Our Vegetarian cooking challenge:
At Dandylion we are passionate about vegetarian and vegan food. We especially love experimenting with new and exciting dishes. So much so, that we decided to open the Dandylion Vegetarian & Vegan Restaurant in Bondi Road. Our restaurant is currently under renovation and due to open in late December. However we don't want to wait until then to start sharing our delicious meals so we have decided to start a Vegan Cooking challenge for the next ten weeks.
The rules are: One menu and 4-10 guests( vegans but also vegetarians and everything-eaters) enjoying a vegetarian/ vegan feast with several courses.

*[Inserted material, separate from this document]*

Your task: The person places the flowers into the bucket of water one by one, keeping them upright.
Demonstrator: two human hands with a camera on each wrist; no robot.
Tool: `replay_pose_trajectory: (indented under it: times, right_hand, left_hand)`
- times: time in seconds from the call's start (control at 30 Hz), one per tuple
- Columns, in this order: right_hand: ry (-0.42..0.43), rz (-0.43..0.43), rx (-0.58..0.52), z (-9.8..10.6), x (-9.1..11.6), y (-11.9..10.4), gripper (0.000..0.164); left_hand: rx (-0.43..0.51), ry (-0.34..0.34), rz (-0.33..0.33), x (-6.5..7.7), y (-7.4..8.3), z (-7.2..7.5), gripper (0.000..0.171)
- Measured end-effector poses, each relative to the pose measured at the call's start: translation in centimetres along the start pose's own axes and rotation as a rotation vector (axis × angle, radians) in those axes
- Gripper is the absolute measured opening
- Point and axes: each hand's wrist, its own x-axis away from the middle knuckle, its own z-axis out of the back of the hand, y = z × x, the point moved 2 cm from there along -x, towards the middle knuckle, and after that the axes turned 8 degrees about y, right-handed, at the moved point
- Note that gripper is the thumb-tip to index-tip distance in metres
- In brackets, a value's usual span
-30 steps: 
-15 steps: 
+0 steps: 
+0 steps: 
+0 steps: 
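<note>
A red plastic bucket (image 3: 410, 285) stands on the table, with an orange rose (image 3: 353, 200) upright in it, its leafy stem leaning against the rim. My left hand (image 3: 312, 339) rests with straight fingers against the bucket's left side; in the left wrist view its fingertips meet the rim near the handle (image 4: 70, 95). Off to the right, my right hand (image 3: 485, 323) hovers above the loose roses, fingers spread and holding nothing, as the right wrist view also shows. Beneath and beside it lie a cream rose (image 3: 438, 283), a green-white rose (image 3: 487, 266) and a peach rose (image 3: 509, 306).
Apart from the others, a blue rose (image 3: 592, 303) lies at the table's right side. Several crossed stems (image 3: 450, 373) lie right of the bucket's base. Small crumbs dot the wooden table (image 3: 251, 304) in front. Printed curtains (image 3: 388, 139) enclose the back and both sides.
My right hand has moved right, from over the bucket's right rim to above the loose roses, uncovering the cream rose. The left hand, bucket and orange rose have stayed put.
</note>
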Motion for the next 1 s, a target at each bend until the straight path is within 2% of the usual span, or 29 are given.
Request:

This week we will start with a mouth watering vegan Gnocchi dish, fresh from the Ligurian countryside. Tune in weekly to get more mouth watering vegan & vegetarian recipes, filled with photos of the experience, and cooking instructions:
- Chicche Al Sugodi Noci – Small Gnocchi with Walnut Sauce
SALSA DI NOCI (WALNUTS CREAMY SAUCE)
Serves 8/10 as Entrée. 20 mins cooking
· 1/2 Extra virgin olive oil
· 250 g walnuts
· 1 clove of garlic
· 30 g pine nuts or blanched almond
· 50 g Piquant Vegusto no-moo cheese
· 40g soft bread
· 1 Tbs Majoran dry leaves
· 1 Tbs nutritional yeast(optional)
· ½ cup Almond milk
· cracked black pepper and salt
Salsa di noci comes from the same wonderful place where Pesto comes from: the Ligurian sea side. You can use it to dress any kind of pasta but it was born to bring to shine a particular herbs filled pasta called Pansotti.
It goes well with little gnocchi (chicche) too.
Firstly soak the bread in the almond milk until it becomes soft, then drain it. Place all the ingredients either in a tall bowl for the immersion mixer or into a kitchen mixer.
Gradually add the remaining almond milk to make the mix creamier. (Or add a little extra if required)
Dry the pasta and the veggie al dente and keep some of the pasta’s cooking water on the side. Use this starchy water in case when u dress your pasta with the sauce it looks too dry.
Sprinkle some olive oil, pepper and Piquant for a mouth-watering presentation.